I certainly can’t claim to have discovered these tips; but they’ve been pretty helpful to me. Maybe this will just make them a little easier to find for whoever is looking for them next.
Getting A Collection’s Index From Within a Partial
Lets say you’re passing a collection to a partial, but that somewhere in that partial you are interested in knowing which index you’re at. Do you need to implement a counter? Nope; there already is one. A collection passed to a partial implicitly creates a counter called [partial_name]_counter. So, if you called with
1 | < %= render :partial => 'thing', :collection => @a_few_of_my_favorite_things %> |
then in your partial, you could use:
1 | < %= thing_counter %> |
to return the index as you plow through the collection. Life is good. Rails is looking out for you. (Hat tip to GMarik, which is where I saw this one.)
Obtaining a Class name From a String
Today I found myself wanting to take a string, let’s say "Thing", and use it as a class name, Thing. Again, it turns out this can be done. In Ruby, class names are constants, so you can do
1 2 | str = "Thing" #=> "Thing" Kernel.const_get(str) #=> Thing |
Hooray!
Make Finding Easier
Find yourself writing long, complicated find expressions in your code? There is a better way.
Perhaps in your code… maybe even in a view… maybe you want to find all Things that don’t belong to the current use, and which are flagged with some property, and you’re temped to write something like:
1 | Thing.find(:all, :conditions => ["user != ? and flag = true", current_user]) |
What we could do is put some has_finders in the Thing model, something like
1 2 3 | class Thing < ActiveRecord::Base has_finder :exclude_user, lambda {|user| {:conditions => "things.user_id != #{user.id}"} has_finder :with_flag, :conditions => "things.flag = true" |
Having done that, you could now replace that first bit with:
1 | Thing.find(:all).with_flag.exclude_user(current_user) |
It’s a little shorter, sure, but more importantly, when you read it, it just makes more sense. A completely new person coming to look at this line would have a good idea what it was doing without even looking in the model to see what the has_finders were doing.
Okay then
If you’ve spent any amount of time using rails, these probably aren’t new to you. Everything’s new at least once, though, so hopefully these are helpful to someone.

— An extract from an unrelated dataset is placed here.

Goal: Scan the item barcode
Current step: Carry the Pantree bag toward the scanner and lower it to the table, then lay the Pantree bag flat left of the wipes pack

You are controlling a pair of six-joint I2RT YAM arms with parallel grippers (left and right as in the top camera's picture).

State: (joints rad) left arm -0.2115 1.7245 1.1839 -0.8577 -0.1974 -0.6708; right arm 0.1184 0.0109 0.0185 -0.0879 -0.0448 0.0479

Other favorite ruby or rails tricks? Leave a comment! Heck, we’re not prejudiced, here, go ahead and comment with your favorite Python or Perl or [other language] tricks, too, if you like.
Those are great tips. Didn't know about the counter and const_get tricks.
One small correction: I think has_finder is actually named_scope in Rails 2.1 (http://dev.rubyonrails.org/changeset/9084)
Thanks for sharing
It looks like you're correct about named_scope, my mistake.
It turns out the Rails project I am working on has the 'has_finder” gem installed in /vendor, and I mistakenly thought that what I was doing was already part of Rails. I'll have to correct the post, thanks!